Out of the average 40 hours in a five-day work week, you’re probably only productive for about six hours in each day for a weekly total of 30 productive hours (it’s okay, you can be honest – we’re all friends here). Don’t believe me? Think about the time you or your co-workers spend on the internet, talking to someone about what movie you saw last night, going to the bathroom, making a personal phone call – I bet these all add up to about 2 hours a day. Still unconvinced? Consider how in a “short week” you manage to produce nearly as much work as a regular week. And, by the end of those four days, you find yourself saying, “wow, for a short week this certainly felt long.” So, if you can get relatively the same work done in four days as in five days, why not move to four-day work weeks with a much-coveted three-day weekend? Really, this isn’t that big of a logic leap: some companies already offer adjusted work schedules such as 4 days x 10 hours. But I’m more interested in 4 days x 8 hours.
Let’s talk benefits. First and foremost, you get an extra day to relax and unwind. Every weekend I’ve had for the past, well, as long as I can seem to remember is taken up by running errands, housework, and – chances are – some event or gathering. While these can be fun, sometimes you just need some downtime to sit and do nothing or lose yourself in a project you’re passionate about; now you have a day for that. Second, the company gets the same amount of work done in a week, it just occurs in four days instead of five. The company’s expectations haven’t changed and you agree to deliver on those. The trick here is that very little needs to change except you have a few less of those side conversations (shoot, because I really wanted to hear more about how AMAZING your kid is). And third… third… hang on, I’m stuck daydreaming about having three-day weekends…. Okay, third, the quality of our relationships and interactions in the world would be more positive. When you’re well-rested, happier in your life, and not feeling stressed you have more fun, resolve conflicts easier, and are – pay attention here companies – more productive.

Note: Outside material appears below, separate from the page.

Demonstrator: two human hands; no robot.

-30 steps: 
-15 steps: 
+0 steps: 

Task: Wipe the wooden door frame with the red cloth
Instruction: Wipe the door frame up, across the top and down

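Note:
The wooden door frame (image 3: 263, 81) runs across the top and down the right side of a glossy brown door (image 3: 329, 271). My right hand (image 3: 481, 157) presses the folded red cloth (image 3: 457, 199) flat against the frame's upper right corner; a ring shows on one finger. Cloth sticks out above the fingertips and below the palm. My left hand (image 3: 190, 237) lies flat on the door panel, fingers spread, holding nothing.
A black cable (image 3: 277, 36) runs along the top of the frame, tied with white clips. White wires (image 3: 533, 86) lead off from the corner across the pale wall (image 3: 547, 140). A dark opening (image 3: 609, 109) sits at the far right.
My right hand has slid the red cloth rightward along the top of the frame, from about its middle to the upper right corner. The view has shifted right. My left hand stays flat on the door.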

Some of the obstacles I see are 1) Companies not acknowledging that what I describe in the opening paragraph is actually commonplace (despite everyone already knowing it), 2) People not increasing their productivity to deliver in a four-day week, and 3) Society not willing to change the structure of our profit-driven work culture. But these sorts of obstacles can be managed and overcome, not to mention it would be a tremendous achievement towards truer “work-life balance.” This may just be the whimsical musings of one man but the makeup of our work force is changing and with it brings different attitudes and perspectives on what “work” should be. Over the next decade, I think we’ll see an even greater transformation and maybe I can convince enough people that three-day weekends be included in that.